◆ **Work instruction**
When you retype the data, keep every line exactly as it appears.

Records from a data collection
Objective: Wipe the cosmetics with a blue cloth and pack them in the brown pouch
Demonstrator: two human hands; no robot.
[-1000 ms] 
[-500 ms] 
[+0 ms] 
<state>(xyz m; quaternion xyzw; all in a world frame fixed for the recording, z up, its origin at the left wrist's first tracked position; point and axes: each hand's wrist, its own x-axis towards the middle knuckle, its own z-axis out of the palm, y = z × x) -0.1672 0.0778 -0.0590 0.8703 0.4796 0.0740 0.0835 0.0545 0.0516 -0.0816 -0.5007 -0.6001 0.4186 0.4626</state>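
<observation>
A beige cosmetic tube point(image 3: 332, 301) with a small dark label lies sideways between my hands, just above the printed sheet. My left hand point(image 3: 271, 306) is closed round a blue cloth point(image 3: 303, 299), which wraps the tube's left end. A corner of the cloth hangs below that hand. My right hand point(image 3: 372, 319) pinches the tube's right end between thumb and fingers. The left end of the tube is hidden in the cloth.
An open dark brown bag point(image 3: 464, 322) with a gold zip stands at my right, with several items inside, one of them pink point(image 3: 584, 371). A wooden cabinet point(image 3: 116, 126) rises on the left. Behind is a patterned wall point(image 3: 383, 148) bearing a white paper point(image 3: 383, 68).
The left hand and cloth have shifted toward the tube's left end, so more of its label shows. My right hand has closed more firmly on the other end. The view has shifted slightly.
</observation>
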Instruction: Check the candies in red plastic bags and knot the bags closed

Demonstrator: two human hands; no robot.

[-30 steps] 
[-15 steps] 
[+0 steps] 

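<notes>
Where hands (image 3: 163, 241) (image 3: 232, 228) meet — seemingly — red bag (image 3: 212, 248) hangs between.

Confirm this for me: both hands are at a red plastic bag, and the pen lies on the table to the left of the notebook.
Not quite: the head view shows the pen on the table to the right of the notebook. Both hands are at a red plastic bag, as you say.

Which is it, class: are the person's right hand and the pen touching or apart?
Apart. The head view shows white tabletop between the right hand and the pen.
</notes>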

◆ **Task result**
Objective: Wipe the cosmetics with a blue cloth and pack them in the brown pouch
Demonstrator: two human hands; no robot.
[-1000 ms] 
[-500 ms] 
[+0 ms] 
<state>(xyz m; quaternion xyzw; all in a world frame fixed for the recording, z up, its origin at the left wrist's first tracked position; point and axes: each hand's wrist, its own x-axis towards the middle knuckle, its own z-axis out of the palm, y = z × x) -0.1672 0.0778 -0.0590 0.8703 0.4796 0.0740 0.0835 0.0545 0.0516 -0.0816 -0.5007 -0.6001 0.4186 0.4626</state>
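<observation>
A beige cosmetic tube point(image 3: 332, 301) with a small dark label lies sideways between my hands, just above the printed sheet. My left hand point(image 3: 271, 306) is closed round a blue cloth point(image 3: 303, 299), which wraps the tube's left end. A corner of the cloth hangs below that hand. My right hand point(image 3: 372, 319) pinches the tube's right end between thumb and fingers. The left end of the tube is hidden in the cloth.
An open dark brown bag point(image 3: 464, 322) with a gold zip stands at my right, with several items inside, one of them pink point(image 3: 584, 371). A wooden cabinet point(image 3: 116, 126) rises on the left. Behind is a patterned wall point(image 3: 383, 148) bearing a white paper point(image 3: 383, 68).
The left hand and cloth have shifted toward the tube's left end, so more of its label shows. My right hand has closed more firmly on the other end. The view has shifted slightly.
</observation>
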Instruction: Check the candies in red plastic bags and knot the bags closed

Demonstrator: two human hands; no robot.

[-30 steps] 
[-15 steps] 
[+0 steps] 

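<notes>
Where hands (image 3: 163, 241) (image 3: 232, 228) meet — seemingly — red bag (image 3: 212, 248) hangs between.

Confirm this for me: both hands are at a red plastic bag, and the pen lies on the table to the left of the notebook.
Not quite: the head view shows the pen on the table to the right of the notebook. Both hands are at a red plastic bag, as you say.

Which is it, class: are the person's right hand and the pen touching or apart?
Apart. The head view shows white tabletop between the right hand and the pen.
</notes>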

The exercise is fully answered.